You mentioned a mortgage in your first post. Is it possible that your solicitor was talking about stamp duty on the mortgage, which is separate to and much smaller than stamp duty on the purchase of property?


----------



## liteweight (13 May 2007)

gonk said:


> You mentioned a mortgage in your first post. Is it possible that your solicitor was talking about stamp duty on the mortgage, which is separate to and much smaller than stamp duty on the purchase of property?

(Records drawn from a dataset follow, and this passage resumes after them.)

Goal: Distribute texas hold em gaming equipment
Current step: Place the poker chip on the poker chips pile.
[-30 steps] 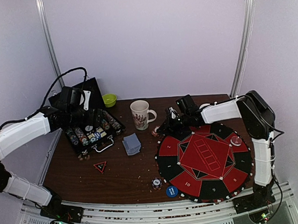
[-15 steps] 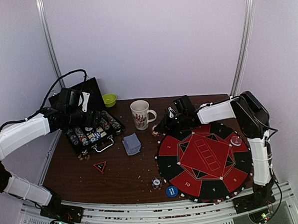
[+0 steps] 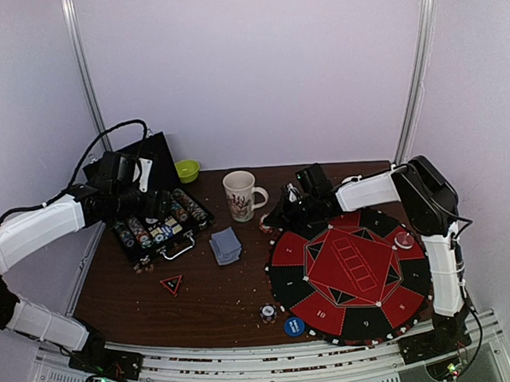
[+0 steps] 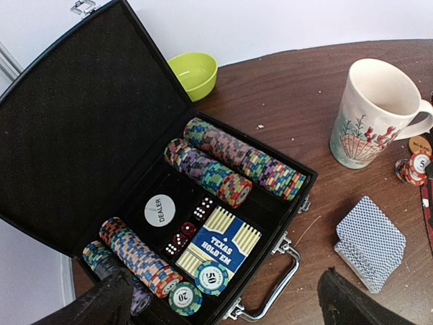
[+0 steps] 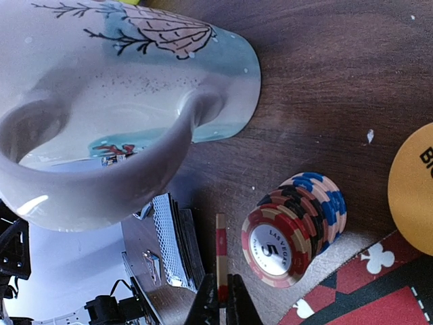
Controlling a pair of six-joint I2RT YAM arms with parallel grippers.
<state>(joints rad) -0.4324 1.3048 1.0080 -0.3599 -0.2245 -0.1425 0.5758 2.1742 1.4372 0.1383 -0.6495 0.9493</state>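
Note:
My right gripper is shut on a red-and-cream poker chip, held edge-on just above the table. It hangs beside a short stack of poker chips at the mat's far-left rim, near the mug. The grey-blue playing cards lie in a pile left of it. My left gripper is open above the open black case. The case holds rows of chips, a white dealer button, dice and a boxed deck.
A round red-and-black mat fills the right side, with a clear disc on it. A blue disc and a small chip stack lie near the front. An orange disc, a green bowl and a red triangle are also there.
My right arm has drawn slightly left toward the mug, still shut on the chip. The left arm has hardly moved.

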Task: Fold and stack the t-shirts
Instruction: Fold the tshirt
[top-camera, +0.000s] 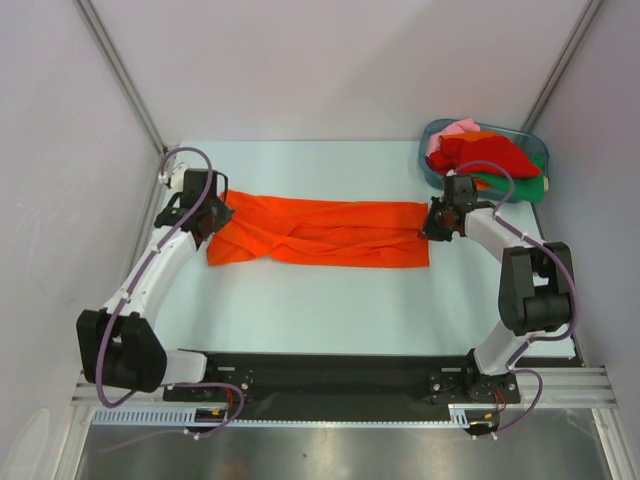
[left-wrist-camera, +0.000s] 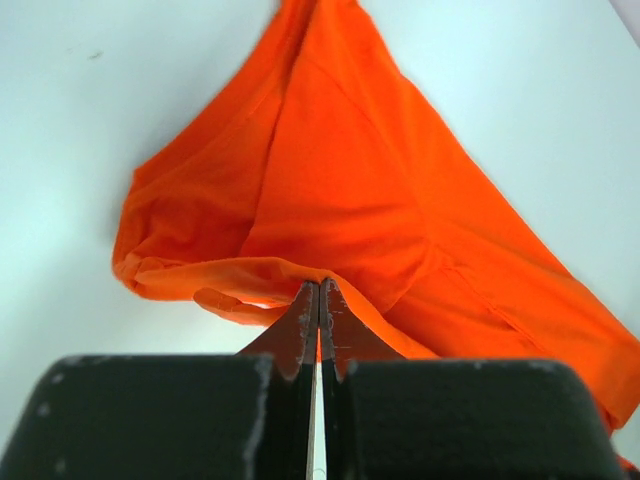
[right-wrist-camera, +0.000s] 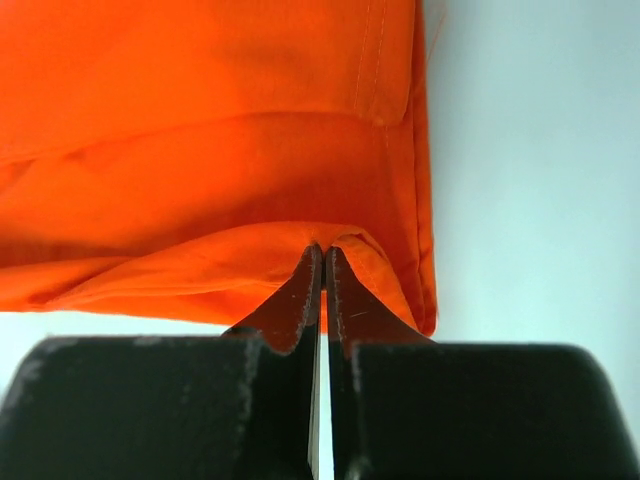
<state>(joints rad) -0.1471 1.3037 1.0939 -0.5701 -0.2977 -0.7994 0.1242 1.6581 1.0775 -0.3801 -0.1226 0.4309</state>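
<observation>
On the pale counter (top-camera: 330, 300) the orange t-shirt (top-camera: 320, 232) lies stretched sideways. The left jaws are clamped on its left end and the right jaws on its right end. Beyond, at the far right, a blue tub (top-camera: 426, 165) holds heaped t-shirts (top-camera: 480, 150).

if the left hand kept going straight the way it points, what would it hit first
The orange t-shirt. The left hand is shut on its near edge, and the rest of that cloth lies directly ahead of it.
</observation>
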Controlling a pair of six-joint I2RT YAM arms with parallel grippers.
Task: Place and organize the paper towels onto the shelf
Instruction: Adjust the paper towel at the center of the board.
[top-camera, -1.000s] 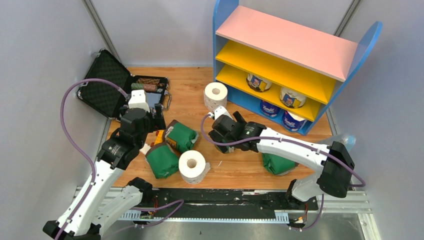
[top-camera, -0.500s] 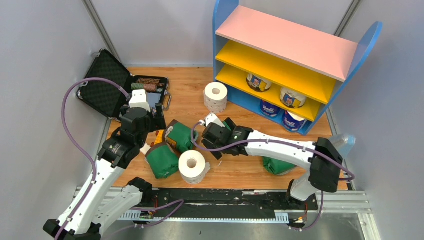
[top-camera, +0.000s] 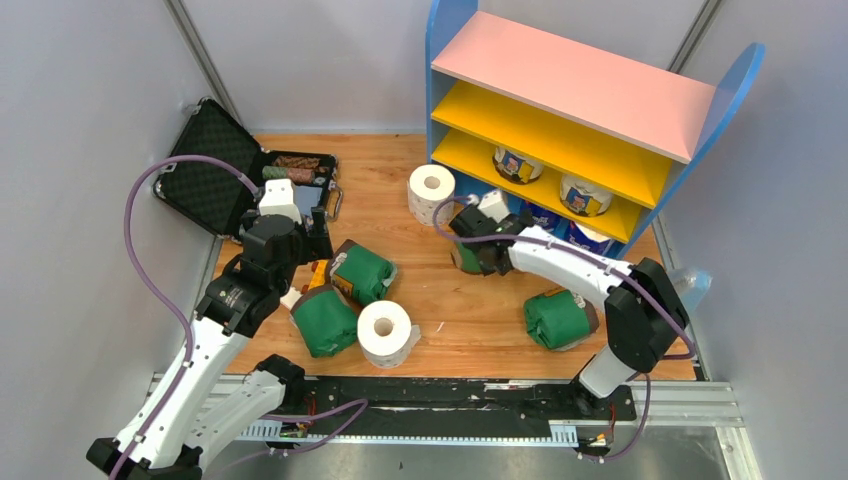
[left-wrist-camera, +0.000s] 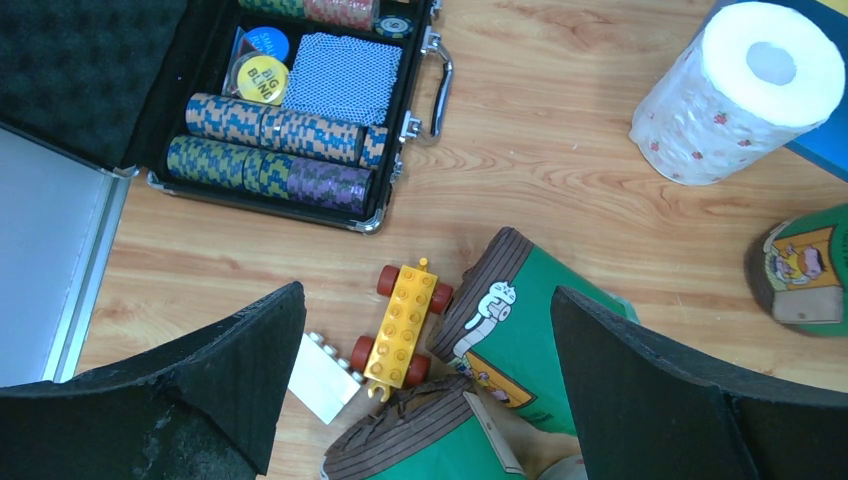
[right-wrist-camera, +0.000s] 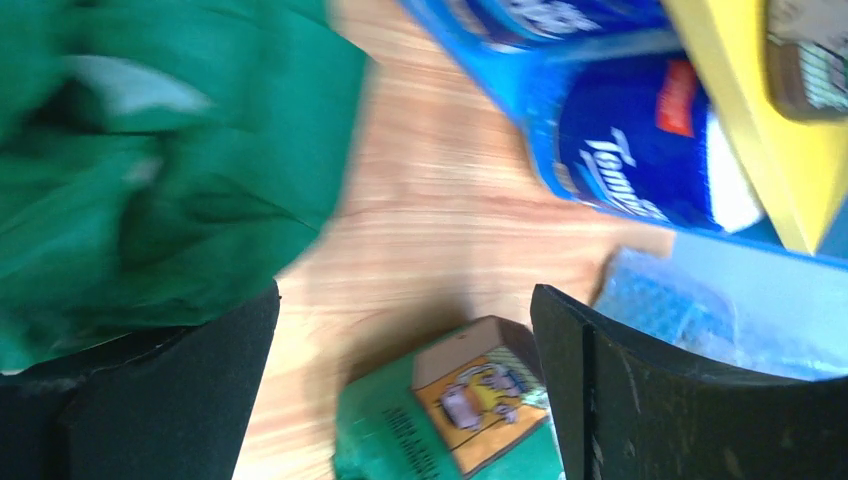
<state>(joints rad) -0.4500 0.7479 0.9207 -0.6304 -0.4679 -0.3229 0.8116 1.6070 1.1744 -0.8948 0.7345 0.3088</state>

Stamp duty on mortgage is abolished now, but the solicitor might not know that.


----------



## simplyjoe (14 May 2007)

mu66 said:


> My husband inherited a house (our residence) in 1997 (before we were married-  we married in 2004). Since then we have added substantially to the value of the property (we obtained planning permission - just in my husband's name- and built on an extension). As we didn't need a mortgage to finance the improvements we never changed the property into both names (when it would have been worth a lot less than presently).
> Now we would like to put the property(our residence) in both names (to fund a mortgage on a second property - but- our solicitor has told us that we may have to pay stamp duty to do so. Doesn't this sound mad!
> Any knowledge on this predicament would be greatly appreciated!


 
Unless the solicitor has some other information or that you misunderstood what he/she said it sounds like to me that you need a new solicitor. This is just so basic you cannot have faith in this person. As regards the poster who says that the solicitor is not a tax expert - solicitors in practice basically handles 3 main areas transfer/sale of property, family law and court related work - they at the very least need to know the basics of these matters.


----------



## MOB (14 May 2007)

"Now we would like to put the property(our residence) in both names (to fund a mortgage on a second property - but- our solicitor has told us that we may have to pay stamp duty to do so. Doesn't this sound mad!"

It does sound mad.  Is there any possibility that you misinterpreted the solicitor?  Perhaps he merely meant that there might be adverse stamp duty consequences? (such as perhaps your loss of FTB status- I would need to check the law, so don't take this as being definitely correct either, but it strikes me as one possibility).


----------